Problem statement
Please copy the data below exactly; none of the pictures in it belong in the copy.
• • • •
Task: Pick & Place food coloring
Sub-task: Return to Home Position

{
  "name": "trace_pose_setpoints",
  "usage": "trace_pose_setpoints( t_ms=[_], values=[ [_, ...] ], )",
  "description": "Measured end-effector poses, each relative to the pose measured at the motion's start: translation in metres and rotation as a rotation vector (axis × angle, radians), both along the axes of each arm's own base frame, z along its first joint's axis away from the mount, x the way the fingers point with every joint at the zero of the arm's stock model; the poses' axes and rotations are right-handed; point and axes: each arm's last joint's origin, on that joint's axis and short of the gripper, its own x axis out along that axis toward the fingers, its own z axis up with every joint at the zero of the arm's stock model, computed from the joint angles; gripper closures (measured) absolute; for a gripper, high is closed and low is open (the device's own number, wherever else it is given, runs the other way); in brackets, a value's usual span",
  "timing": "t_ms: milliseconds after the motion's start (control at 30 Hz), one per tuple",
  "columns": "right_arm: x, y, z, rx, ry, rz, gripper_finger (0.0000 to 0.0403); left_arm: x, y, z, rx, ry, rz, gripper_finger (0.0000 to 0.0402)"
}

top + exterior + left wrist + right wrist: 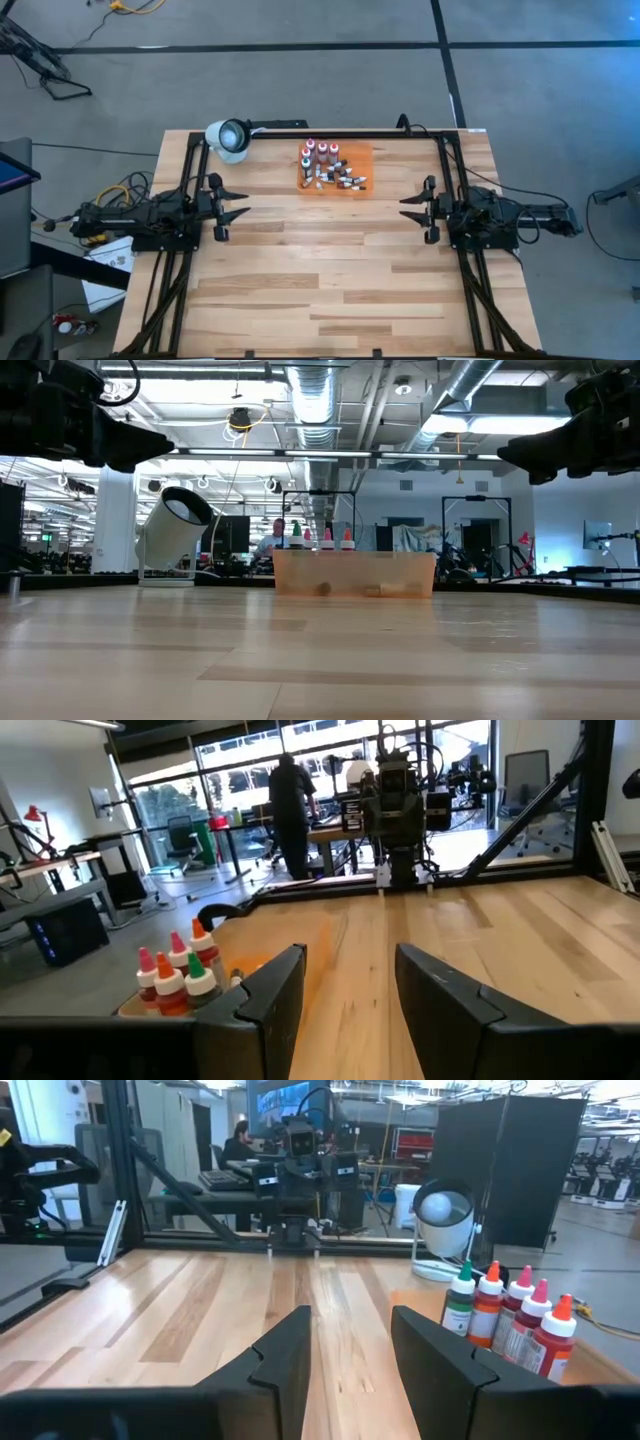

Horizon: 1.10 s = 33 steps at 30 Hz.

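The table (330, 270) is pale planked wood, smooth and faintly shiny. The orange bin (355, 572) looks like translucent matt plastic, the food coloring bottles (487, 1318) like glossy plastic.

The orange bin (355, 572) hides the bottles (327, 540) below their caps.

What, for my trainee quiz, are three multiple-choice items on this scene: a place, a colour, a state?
1. Where are the bottles? A in the bin; B in the left gripper; C in the right gripper.
2. Bin's colour? A blue; B orange; C black.
3. Both grippers are: A shut on bottles; B open, empty; C shut, empty.
1 A, they crowd inside its walls; 2 B, orange in the high view; 3 B, wrist views show spread fingers, nothing between.
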Motion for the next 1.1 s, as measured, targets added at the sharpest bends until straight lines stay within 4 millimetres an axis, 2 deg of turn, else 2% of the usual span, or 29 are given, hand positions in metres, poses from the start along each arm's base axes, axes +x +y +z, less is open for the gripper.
trace_pose_setpoints(
  t_ms=[667, 800, 1100],
  values=[
    [0.0001, -0.0001, -0.0004, 0.001, 0.001, -0.001, 0.0266, 0.0007, 0.0001, -0.0009, 0.017, 0.015, 0.002, 0.0249],
    [-0.0001, -0.0029, 0.0005, 0.001, -0.008, -0.064, 0.0268, 0.0007, 0.0001, -0.0009, 0.010, 0.013, 0.002, 0.0248],
    [-0.0001, -0.0035, 0.0003, 0.001, -0.007, -0.069, 0.0265, 0.0007, 0.0001, -0.0009, 0.014, 0.014, 0.003, 0.0248]
  ],
)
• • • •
Solution
Task: Pick & Place food coloring
Sub-task: Return to Home Position

{
  "name": "trace_pose_setpoints",
  "usage": "trace_pose_setpoints( t_ms=[_], values=[ [_, ...] ], )",
  "description": "Measured end-effector poses, each relative to the pose measured at the motion's start: translation in metres and rotation as a rotation vector (axis × angle, radians), both along the axes of each arm's own base frame, z along its first joint's axis away from the mount, x the way the fingers point with every joint at the zero of the arm's stock model; the poses' axes and rotations are right-handed; point and axes: each arm's last joint's origin, on that joint's axis and short of the gripper, its own x axis out along that axis toward the fingers, its own z axis up with every joint at the zero of the arm's stock model, computed from the joint angles; gripper closures (measured) absolute; for a gripper, high is closed and low is open (the device's own number, wherever else it is given, runs the other way); in brackets, a value's usual span",
  "timing": "t_ms: milliseconds after the motion's start (control at 30 Hz), one per tuple",
  "columns": "right_arm: x, y, z, rx, ry, rz, gripper_finger (0.0000 to 0.0403); left_arm: x, y, z, rx, ry, rz, gripper_finger (0.0000 to 0.0402)"
}

top + exterior + left wrist + right wrist: 

Horizon: 1.10 s = 33 steps at 30 Hz.

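The table (330, 270) is pale planked wood, smooth and faintly shiny. The orange bin (355, 572) looks like translucent matt plastic, the food coloring bottles (487, 1318) like glossy plastic.

The orange bin (355, 572) hides the bottles (327, 540) below their caps.

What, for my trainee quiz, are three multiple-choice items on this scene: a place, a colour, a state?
1. Where are the bottles? A in the bin; B in the left gripper; C in the right gripper.
2. Bin's colour? A blue; B orange; C black.
3. Both grippers are: A shut on bottles; B open, empty; C shut, empty.
1 A, they crowd inside its walls; 2 B, orange in the high view; 3 B, wrist views show spread fingers, nothing between.
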Motion for the next 1.1 s, as measured, targets added at the sharpest bends until straight lines stay within 4 millimetres an axis, 2 deg of turn, else 2% of the usual span, or 29 are given, hand positions in metres, poses from the start along each arm's base axes, axes +x +y +z, less is open for the gripper.
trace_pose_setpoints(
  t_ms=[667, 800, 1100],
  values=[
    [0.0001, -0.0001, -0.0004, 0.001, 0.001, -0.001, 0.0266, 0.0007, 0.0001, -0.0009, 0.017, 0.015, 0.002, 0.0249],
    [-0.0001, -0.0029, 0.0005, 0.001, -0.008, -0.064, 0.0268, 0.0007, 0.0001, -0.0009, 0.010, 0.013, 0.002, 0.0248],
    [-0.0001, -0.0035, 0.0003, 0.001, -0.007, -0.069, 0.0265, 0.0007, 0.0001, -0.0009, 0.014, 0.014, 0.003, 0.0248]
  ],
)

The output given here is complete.